Wells Fargo also seeks additional damages for storage, inspection, and appraisal costs, and for attorneys fees. The Lease Agreements entitle Wells Fargo to the actual amount "incurred by the Lessor (on a full indemnity basis) by reason of . . . Default or the exercise of the Lessor's remedies." (Lease Agreement § 26(f), at 77.) Taca raises no factual issues regarding the expenses Wells Fargo claims to have incurred. Its sole argument can be disposed of as a matter of law.

Taca argues that "genuine issues of material fact preclude summary judgment on all of the items of actual damages" relating to Wells Fargo's costs. The only issue actually pointed to by Taca is the basis for calculating attorney fees, which Taca claims should be awarded on a quantum meruit basis.
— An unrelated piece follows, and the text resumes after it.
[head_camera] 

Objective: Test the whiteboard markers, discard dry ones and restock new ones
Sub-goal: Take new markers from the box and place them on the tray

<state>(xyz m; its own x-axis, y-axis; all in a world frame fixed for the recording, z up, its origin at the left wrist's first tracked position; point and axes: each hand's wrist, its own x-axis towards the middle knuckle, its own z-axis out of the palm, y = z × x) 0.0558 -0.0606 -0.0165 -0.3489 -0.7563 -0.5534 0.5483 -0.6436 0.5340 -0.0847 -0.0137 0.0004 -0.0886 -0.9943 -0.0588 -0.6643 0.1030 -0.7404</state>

However, the case cited by Taca involved a retail installment contract provision that permitted the recovery of attorney fees in an amount equal to a fixed percentage (15%) of the unpaid balance. First Nat. Bank of East Islip v. Brower, 42 N.Y.2d 471, 473 (1977). Under such circumstances, the court required that "there be an appropriate demonstration that the quantity and quality of legal services actually rendered are such as to warrant, on a quantum meruit basis, that full percentage." Id. at 474. When, however, a contract provides for shifting of the actual attorneys fees expended by the prevailing party, "the court will order the losing party to pay whatever amounts have been expended . . . so long as those amounts are not unreasonable." F.H. Krear & Co. v. Nineteen Named Trustees, 810 F.2d 1250, 1263 (2d Cir. 1987).

Here, the amounts expended by Wells Fargo are presumptively reasonable. In contracting for legal services, it had ample incentive to negotiate a favorable hourly rate and to monitor the appropriateness of the number of hours billed. See Bleecker Charles Co. v. 350 Bleecker Street Apartment Corp., 212 F. Supp.2d 226, 230-31 (S.D.N.Y. 2002) (citing cases holding that "negotiation and payment of fees by sophisticated clients are solid evidence of their reasonableness in the market"). In fact, Taca challenges neither quantity the rates charged nor the hours expended by Wells Fargo's attorneys. Nor does Taca raises any issue regarding the other enforcement costs claimed by Wells Fargo. Thus, there is no issue of material fact to be decided with respect to any of the enforcement costs claimed by Wells Fargo.

V. Conclusion

For the reasons stated above, Wells Fargo's motion for summary judgment on damages totaling $31,084,462.08 and attorneys fees and costs totaling $1,506,906.36 is granted.